Your assignment: Your copy should repeat the data that follows exactly and contain no image.

Given information:
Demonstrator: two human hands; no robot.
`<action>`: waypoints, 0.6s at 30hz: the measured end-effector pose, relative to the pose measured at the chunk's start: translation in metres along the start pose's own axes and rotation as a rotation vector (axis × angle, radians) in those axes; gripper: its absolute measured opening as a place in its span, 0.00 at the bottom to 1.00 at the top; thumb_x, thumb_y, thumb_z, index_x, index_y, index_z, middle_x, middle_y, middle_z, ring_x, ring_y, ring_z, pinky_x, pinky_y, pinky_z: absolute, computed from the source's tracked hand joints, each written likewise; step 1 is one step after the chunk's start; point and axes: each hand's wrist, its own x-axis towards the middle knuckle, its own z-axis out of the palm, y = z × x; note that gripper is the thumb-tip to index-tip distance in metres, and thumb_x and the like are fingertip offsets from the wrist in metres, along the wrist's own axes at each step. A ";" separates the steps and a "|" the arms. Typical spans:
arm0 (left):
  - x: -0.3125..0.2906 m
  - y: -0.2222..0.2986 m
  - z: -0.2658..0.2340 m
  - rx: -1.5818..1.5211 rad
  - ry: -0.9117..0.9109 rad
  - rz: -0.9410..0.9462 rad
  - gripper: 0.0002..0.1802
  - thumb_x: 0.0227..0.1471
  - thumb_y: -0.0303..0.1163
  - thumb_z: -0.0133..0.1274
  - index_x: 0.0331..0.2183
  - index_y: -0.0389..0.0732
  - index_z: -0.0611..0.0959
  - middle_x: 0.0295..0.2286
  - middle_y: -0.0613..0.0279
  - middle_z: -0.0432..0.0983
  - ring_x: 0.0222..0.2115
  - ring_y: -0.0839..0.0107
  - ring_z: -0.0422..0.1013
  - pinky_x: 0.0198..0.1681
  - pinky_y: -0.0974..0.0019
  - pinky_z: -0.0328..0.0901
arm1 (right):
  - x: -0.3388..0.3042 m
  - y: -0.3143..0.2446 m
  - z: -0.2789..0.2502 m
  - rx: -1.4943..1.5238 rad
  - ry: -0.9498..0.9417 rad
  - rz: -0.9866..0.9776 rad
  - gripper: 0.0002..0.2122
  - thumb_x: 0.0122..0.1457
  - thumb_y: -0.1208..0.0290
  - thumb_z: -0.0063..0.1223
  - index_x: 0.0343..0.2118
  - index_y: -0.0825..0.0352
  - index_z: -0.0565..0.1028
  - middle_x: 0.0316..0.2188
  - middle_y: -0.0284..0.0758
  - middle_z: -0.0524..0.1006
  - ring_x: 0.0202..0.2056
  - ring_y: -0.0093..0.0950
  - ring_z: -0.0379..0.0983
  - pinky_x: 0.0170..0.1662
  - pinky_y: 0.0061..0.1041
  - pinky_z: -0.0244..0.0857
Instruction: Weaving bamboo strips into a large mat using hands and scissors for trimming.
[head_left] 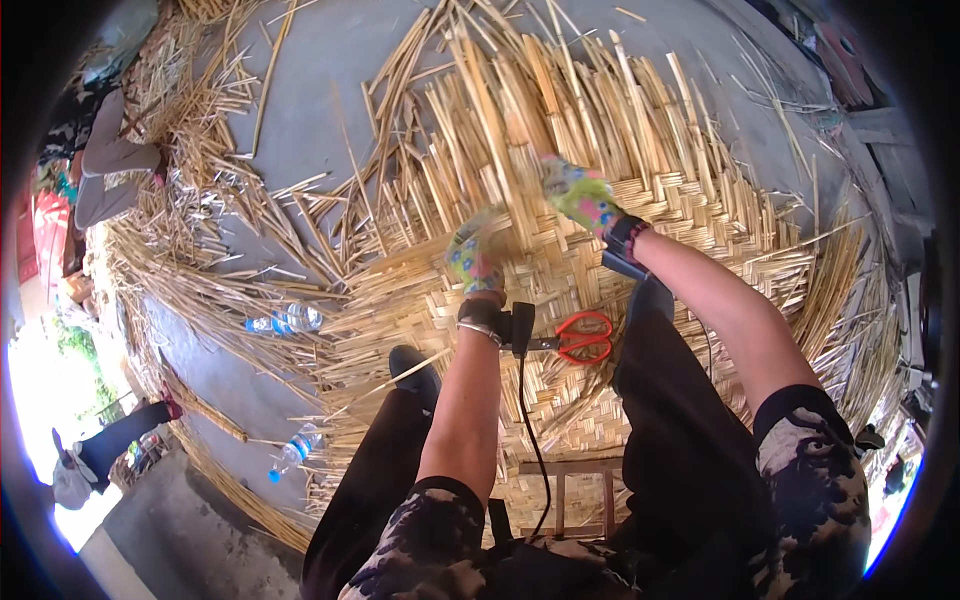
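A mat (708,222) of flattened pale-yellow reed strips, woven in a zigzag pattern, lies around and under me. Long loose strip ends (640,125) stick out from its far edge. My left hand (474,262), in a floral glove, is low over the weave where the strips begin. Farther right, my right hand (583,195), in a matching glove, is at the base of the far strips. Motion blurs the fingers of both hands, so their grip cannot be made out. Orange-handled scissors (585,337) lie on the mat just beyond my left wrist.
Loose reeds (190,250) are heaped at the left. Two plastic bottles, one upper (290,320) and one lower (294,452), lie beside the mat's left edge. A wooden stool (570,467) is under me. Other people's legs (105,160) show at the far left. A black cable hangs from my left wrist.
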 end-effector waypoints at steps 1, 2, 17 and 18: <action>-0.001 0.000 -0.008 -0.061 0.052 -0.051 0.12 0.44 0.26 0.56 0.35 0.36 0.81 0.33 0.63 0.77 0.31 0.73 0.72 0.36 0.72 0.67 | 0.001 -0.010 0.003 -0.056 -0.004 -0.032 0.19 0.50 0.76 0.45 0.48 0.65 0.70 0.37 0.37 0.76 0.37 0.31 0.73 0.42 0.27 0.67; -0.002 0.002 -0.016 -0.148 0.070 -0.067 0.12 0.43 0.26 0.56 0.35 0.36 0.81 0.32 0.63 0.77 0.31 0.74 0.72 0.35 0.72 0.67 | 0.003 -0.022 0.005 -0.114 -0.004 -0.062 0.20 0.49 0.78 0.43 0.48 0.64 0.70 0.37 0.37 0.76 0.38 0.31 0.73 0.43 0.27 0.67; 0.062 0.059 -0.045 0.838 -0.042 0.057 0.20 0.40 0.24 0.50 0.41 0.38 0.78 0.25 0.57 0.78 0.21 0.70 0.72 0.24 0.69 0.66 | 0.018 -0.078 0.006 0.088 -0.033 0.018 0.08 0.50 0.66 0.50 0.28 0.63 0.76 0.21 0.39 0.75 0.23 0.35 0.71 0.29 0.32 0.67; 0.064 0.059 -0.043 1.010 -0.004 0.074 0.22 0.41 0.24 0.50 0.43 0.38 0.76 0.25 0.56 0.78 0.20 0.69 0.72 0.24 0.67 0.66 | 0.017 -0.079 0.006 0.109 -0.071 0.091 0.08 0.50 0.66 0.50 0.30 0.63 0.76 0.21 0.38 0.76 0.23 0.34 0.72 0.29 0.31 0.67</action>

Solution to the exercise:
Demonstrator: two human hands; no robot.
`<action>`: waypoints, 0.6s at 30hz: the measured end-effector pose, relative to the pose measured at the chunk's start: translation in metres along the start pose's own axes and rotation as a rotation vector (axis × angle, radians) in those axes; gripper: its absolute measured opening as a place in its span, 0.00 at the bottom to 1.00 at the top; thumb_x, thumb_y, thumb_z, index_x, index_y, index_z, middle_x, middle_y, middle_z, ring_x, ring_y, ring_z, pinky_x, pinky_y, pinky_z: absolute, computed from the source's tracked hand joints, each written likewise; step 1 is one step after the chunk's start; point and axes: each hand's wrist, its own x-axis towards the middle knuckle, its own z-axis out of the palm, y = z × x; note that gripper is the thumb-tip to index-tip distance in metres, and thumb_x and the like are fingertip offsets from the wrist in metres, along the wrist's own axes at each step. A ";" separates the steps and a "|" the arms. Typical spans:
arm0 (left):
  - x: -0.3125..0.2906 m
  - y: -0.2222..0.2986 m
  - z: -0.2658..0.2340 m
  - rx: -1.5818..1.5211 rad
  - ry: -0.9117..0.9109 rad
  - rz: -0.9410..0.9462 rad
  - gripper: 0.0002..0.1802
  - thumb_x: 0.0227..0.1471
  - thumb_y: -0.0303..0.1163
  - thumb_z: -0.0133..0.1274
  - index_x: 0.0331..0.2183
  - index_y: -0.0389..0.0732
  - index_z: -0.0611..0.0959
  - middle_x: 0.0295..0.2286
  - middle_y: -0.0613..0.0279
  - middle_z: -0.0432..0.0983
  - ring_x: 0.0222..0.2115
  - ring_y: -0.0839..0.0107
  - ring_z: -0.0422..0.1013
  - pinky_x: 0.0198..0.1681
  - pinky_y: -0.0974..0.0019
  - pinky_z: -0.0328..0.0901
arm1 (right):
  - x: -0.3388..0.3042 m
  - y: -0.3143..0.2446 m
  - z: -0.2789..0.2502 m
  - rx: -1.4943..1.5238 rad
  - ry: -0.9498..0.9417 rad
  - rz: -0.9866..0.9776 rad
  - gripper: 0.0002..0.2122
  - thumb_x: 0.0122..0.1457
  - thumb_y: -0.1208..0.0290
  - thumb_z: -0.0063..0.1223
  - index_x: 0.0343..0.2118
  - index_y: -0.0825..0.0352
  - index_z: -0.0565..0.1028
  - middle_x: 0.0316..0.2188
  - middle_y: -0.0284..0.0758
  - middle_z: -0.0524..0.1006
  - ring_x: 0.0202..0.2056
  - ring_y: -0.0093..0.0950
  - ring_z: -0.0379..0.0983
  - pinky_x: 0.0170..0.1662
  - pinky_y: 0.0061..0.1041
  - pinky_z: -0.0244..0.0857
Instruction: Weaving bamboo strips into a large mat using hands and scissors for trimming.
[head_left] 
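A mat (708,222) of flattened pale-yellow reed strips, woven in a zigzag pattern, lies around and under me. Long loose strip ends (640,125) stick out from its far edge. My left hand (474,262), in a floral glove, is low over the weave where the strips begin. Farther right, my right hand (583,195), in a matching glove, is at the base of the far strips. Motion blurs the fingers of both hands, so their grip cannot be made out. Orange-handled scissors (585,337) lie on the mat just beyond my left wrist.
Loose reeds (190,250) are heaped at the left. Two plastic bottles, one upper (290,320) and one lower (294,452), lie beside the mat's left edge. A wooden stool (570,467) is under me. Other people's legs (105,160) show at the far left. A black cable hangs from my left wrist.
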 end-effector waypoints at steps 1, 2, 17 and 18: <action>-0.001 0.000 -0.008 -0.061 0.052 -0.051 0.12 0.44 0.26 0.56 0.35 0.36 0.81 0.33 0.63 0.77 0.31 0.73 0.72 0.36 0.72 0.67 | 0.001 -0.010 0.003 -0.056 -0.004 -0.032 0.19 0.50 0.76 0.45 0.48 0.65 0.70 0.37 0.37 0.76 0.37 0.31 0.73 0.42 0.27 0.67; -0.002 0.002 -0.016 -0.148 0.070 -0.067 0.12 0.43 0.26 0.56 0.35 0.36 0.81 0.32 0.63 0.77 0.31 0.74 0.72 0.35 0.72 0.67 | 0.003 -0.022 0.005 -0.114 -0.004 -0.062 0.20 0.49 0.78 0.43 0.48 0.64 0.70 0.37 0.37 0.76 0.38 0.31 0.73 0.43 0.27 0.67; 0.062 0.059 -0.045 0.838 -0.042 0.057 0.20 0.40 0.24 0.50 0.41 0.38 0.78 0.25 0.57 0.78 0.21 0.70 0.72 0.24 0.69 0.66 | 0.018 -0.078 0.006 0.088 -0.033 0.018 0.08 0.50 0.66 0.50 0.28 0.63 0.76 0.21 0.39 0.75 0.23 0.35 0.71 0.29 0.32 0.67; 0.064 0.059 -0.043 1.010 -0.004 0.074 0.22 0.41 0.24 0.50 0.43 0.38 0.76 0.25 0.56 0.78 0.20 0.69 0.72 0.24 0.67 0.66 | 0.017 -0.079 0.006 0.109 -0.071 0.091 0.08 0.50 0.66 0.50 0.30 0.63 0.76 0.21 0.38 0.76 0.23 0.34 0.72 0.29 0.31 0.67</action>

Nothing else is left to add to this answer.